I'm under contract to Ha, the comedy channel. No, I'm, no, all that is done, that was literally a one-year holding situation, so that ended 3 years ago.

That must have been amazing, growing up on Letterman!

Oh, it's like the Pope calling you, you know, you literally "I want to do something with you" and you just think - I mean if the contract was I had to lie naked in a vat of butter on his front lawn I'd have said 'OK, sure Dave, I'll sign.' It's like getting a call from the chief. Just to be associated with him was an honor, the guy's tremendous.

How do you look back on your first year with The Daily Show?

I can't believe how my clothes don't fit me anymore, at how much I've grown, my skin's starting to clear up, very exciting.

Um, I'm very proud of a lot of what we've done. My big goal when I first came in here was not to fuck up the works, was not to gum it up, to get - 'cause they've been doing a great show for three years, they know how to do it and I knew I had to get up to speed pretty quickly.
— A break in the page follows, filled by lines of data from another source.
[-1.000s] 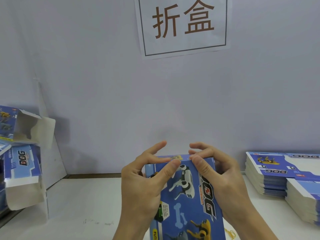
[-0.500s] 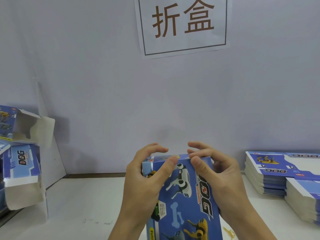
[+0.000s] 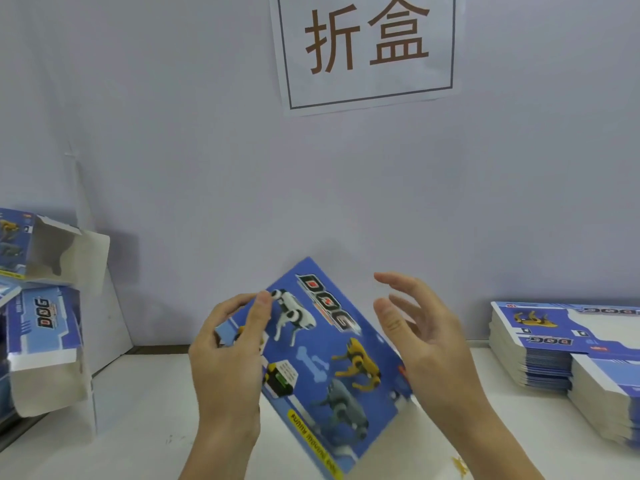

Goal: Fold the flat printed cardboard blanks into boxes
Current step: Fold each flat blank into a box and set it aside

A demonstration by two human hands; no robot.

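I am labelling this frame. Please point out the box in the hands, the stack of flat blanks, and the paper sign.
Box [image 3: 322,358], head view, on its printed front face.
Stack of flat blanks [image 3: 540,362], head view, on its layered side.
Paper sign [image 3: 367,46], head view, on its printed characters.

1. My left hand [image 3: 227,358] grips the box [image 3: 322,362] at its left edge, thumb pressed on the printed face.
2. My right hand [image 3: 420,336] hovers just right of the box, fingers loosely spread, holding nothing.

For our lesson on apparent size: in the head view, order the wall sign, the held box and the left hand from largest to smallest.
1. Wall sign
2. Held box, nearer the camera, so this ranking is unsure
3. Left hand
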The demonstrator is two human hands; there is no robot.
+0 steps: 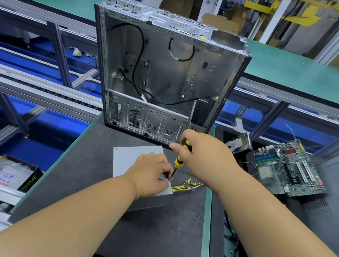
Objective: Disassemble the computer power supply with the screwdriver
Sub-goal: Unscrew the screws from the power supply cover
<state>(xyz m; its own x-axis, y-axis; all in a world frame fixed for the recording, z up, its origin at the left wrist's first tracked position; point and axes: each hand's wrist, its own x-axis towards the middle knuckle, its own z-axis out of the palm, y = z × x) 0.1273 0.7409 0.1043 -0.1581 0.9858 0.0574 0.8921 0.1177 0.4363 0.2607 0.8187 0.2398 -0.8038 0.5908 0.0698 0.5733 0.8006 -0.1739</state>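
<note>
The grey metal power supply (130, 160) lies flat on the dark mat in the middle of the bench, its yellow and black cable bundle (187, 186) trailing off its right corner. My right hand (201, 153) grips the yellow and black screwdriver (181, 157) by the handle, tilted, with its tip down at the unit's near right corner. My left hand (151, 173) rests on the power supply's top, and its fingertips pinch the shaft right at the tip. The screw itself is hidden by my fingers.
An emptied computer case (166, 74) stands upright just behind the power supply. A motherboard (290, 166) and a hard drive (238, 143) lie to the right. A cardboard box with bagged parts (3, 170) sits at the left, below the bench edge. Conveyor rails run behind.
</note>
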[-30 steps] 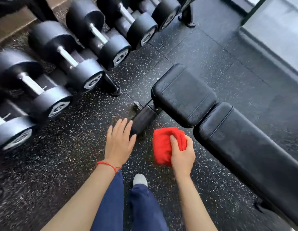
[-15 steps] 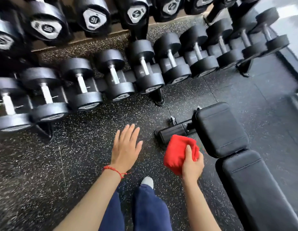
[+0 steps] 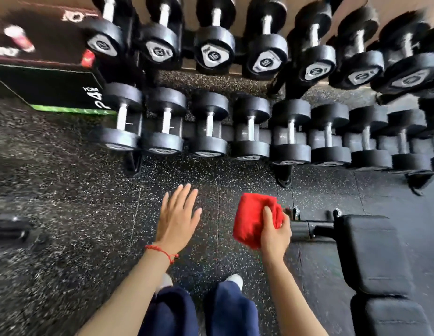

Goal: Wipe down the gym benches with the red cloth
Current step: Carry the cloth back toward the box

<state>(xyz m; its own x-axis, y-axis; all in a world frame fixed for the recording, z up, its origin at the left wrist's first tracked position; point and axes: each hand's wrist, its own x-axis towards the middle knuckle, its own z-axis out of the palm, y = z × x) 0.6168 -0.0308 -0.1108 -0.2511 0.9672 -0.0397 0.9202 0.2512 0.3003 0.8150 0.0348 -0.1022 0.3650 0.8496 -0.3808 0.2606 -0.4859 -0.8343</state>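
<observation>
My right hand (image 3: pixel 274 235) grips a bunched red cloth (image 3: pixel 252 218), held in the air in front of me over the speckled floor. A black padded gym bench (image 3: pixel 371 258) stands at the lower right, its seat pad nearest and its metal foot bar (image 3: pixel 308 230) just right of the cloth. The cloth is beside the bench and does not touch the pads. My left hand (image 3: pixel 178 218) hovers with straight spread fingers over the floor, holding nothing; a red string bracelet circles its wrist.
A two-tier rack of black dumbbells (image 3: pixel 250 127) runs across the top, its feet (image 3: pixel 284 180) on the floor ahead. A black plyo box (image 3: pixel 53 86) with a green edge sits at the upper left. Another dark object (image 3: pixel 9 229) lies at the left edge. My feet are below.
The view has swung left: the bench has slid to the right edge and the dumbbell rack fills the top. Both hands keep their pose, the right still gripping the cloth.
</observation>
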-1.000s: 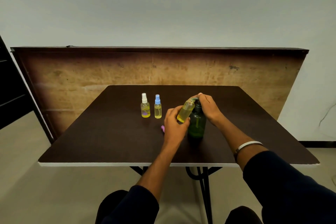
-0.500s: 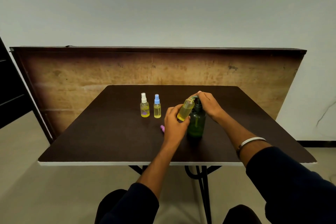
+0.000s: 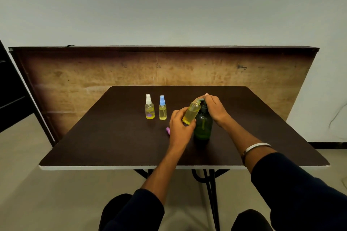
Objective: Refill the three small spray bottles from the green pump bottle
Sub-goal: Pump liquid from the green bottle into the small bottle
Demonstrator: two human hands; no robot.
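While tilted with its open neck up against the pump spout, an uncapped small spray bottle (image 3: 191,112) of yellow liquid sits gripped in the left hand (image 3: 180,126). Right hand (image 3: 214,107): curled over the pump head of the green pump bottle (image 3: 203,125), which stands upright on the dark table (image 3: 105,137). White-capped spray bottle (image 3: 149,107) and blue-capped spray bottle (image 3: 162,108): upright, side by side, left of the hands. Pink cap (image 3: 168,130): lying on the table just beside the left hand. Silver bangle (image 3: 256,146): right wrist.
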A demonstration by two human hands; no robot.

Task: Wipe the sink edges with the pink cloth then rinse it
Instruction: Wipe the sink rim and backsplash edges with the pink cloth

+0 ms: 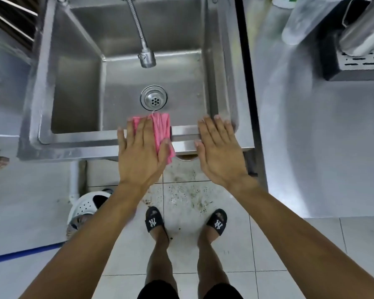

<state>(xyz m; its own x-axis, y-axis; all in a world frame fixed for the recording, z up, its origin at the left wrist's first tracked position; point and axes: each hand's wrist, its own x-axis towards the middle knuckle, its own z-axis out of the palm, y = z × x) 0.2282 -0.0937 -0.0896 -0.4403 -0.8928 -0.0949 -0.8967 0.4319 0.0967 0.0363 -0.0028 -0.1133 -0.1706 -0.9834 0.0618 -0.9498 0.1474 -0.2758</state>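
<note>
Steel sink (78, 139) front rim: left hand (141, 153) flat on pink cloth (162, 130)

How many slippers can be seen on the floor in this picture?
2. One black slipper is on the person's left foot and the other black slipper is on the right foot, both on the tiled floor below the sink. None seems hidden.

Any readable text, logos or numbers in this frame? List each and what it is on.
"NY", interlocked white monogram, on the strap of the left black slide sandal.
"NY", the same monogram, on the right black slide sandal.
No readable text on the sink, pink cloth or counter items.
</note>
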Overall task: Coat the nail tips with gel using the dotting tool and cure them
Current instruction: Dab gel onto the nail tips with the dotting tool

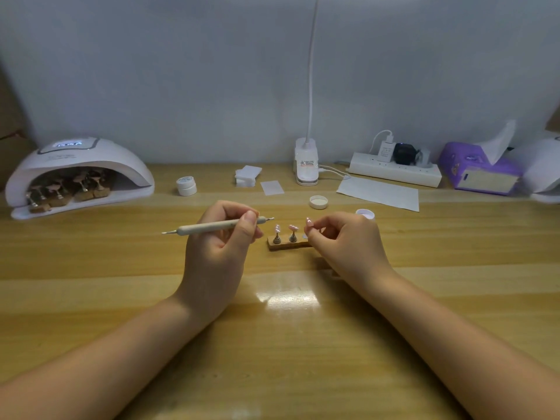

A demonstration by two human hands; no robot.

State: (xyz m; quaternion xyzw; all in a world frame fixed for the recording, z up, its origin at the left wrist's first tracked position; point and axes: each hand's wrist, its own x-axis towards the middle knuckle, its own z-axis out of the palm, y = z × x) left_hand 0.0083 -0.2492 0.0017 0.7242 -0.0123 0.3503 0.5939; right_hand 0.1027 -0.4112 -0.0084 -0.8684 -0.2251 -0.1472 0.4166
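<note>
My left hand [222, 237] grips a beige dotting tool [212, 228] held level, its metal tip pointing right toward the nail stand. A small wooden stand [285, 245] on the table carries two pink nail tips [292, 228] on metal pegs. My right hand [342, 237] pinches a third pink nail tip [308, 222] on its peg just above the stand's right end. An open gel pot [365, 214] peeks out behind my right hand, its lid [318, 202] lying apart. The white curing lamp [78, 177] at the far left is lit and holds several stands with tips.
A closed white jar [186, 185], a stack of wipes [248, 176], a single wipe [272, 187] and a paper sheet [378, 194] lie behind. A clip lamp [307, 165], power strip [394, 171], purple tissue box [478, 171] and another white device [545, 171] line the wall.
</note>
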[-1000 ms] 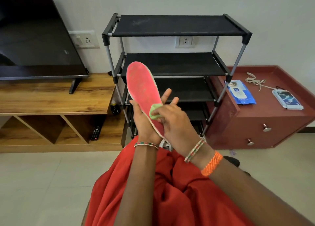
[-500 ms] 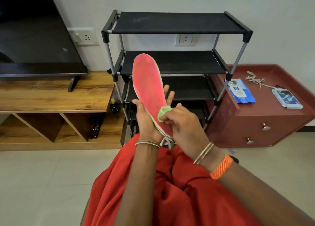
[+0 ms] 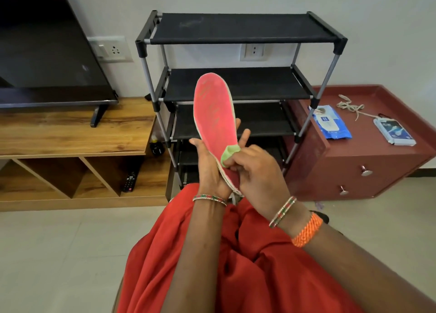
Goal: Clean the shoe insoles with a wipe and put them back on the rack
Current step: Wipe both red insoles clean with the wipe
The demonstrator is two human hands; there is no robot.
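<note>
Since a moment ago my right hand is sliding the green wipe further down the pink insole, toward its heel. My right fingers are curling round the wad, pressing it against the insole's lower right edge. My left hand is gripping the insole from behind, thumb on its left edge, holding it nearly upright above my lap, before the black rack.

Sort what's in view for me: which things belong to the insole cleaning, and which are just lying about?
In the job: pink insole, green wipe, left hand, right hand, black rack, blue wipes packet.

Lying about: television, remote, cord, second packet, small bottle.
</note>
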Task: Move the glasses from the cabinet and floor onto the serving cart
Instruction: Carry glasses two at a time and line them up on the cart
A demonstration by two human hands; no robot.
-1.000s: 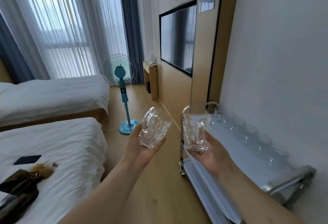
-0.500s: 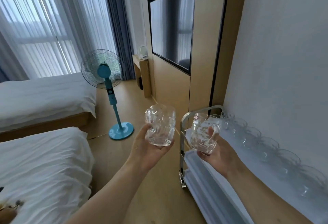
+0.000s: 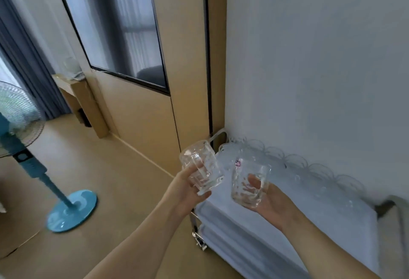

So my biggest pleasure in it is feeling like we got up to speed and then hopefully tried to take it to another level and I think the Millennium Special was a nice step in that direction, what we're trying to do with the election coverage is a nice step in that direction.

But look, it's still day to day, some days I walk out of here and go, 'Ah, I did a shitty job that day,' and the next day I feel like 'Ah, that was alright.'

I've been reading all of these articles about you, and they all contain one phrase, "self- deprecating." Are you tired of that?

That's, it's not that I'm tired of it, it's that -

It's not right -

It's not right and it's not, it's because I believe this business is a business of hubris, so that normal insecurity appears to be self-loathing and it's not, it's just normal like everyone in the world has but I live in a business of audaciousness, it's that feeling of like, stardom, but I'm not, I don't feel like that, my business is coming in every day and tying to write jokes for a show, it's not the grandiosity of-

The bullshit of celebrity -

Yeah, yeah, yeah, I'm mean that's not good. Nobody doesn't like to be the center of attention or feel like they're getting positive feedback, whatever, but you know, most of the people I know have the same kind I of feelings, and those are the people I like, the ones that I feel are somewhat self-critical, I just think that's not too overly where you're the great Santini and you've got to bounce a ball off somebody's head and do whatever you've gotta do, but just in the idea of fallibility is a part of the thing and deriving feels so blah blah.

I know where you're heading.

Yeah, I know. I guess what I'm saying is the serenity prayer, can I get it? It's embroidered here on a pillow.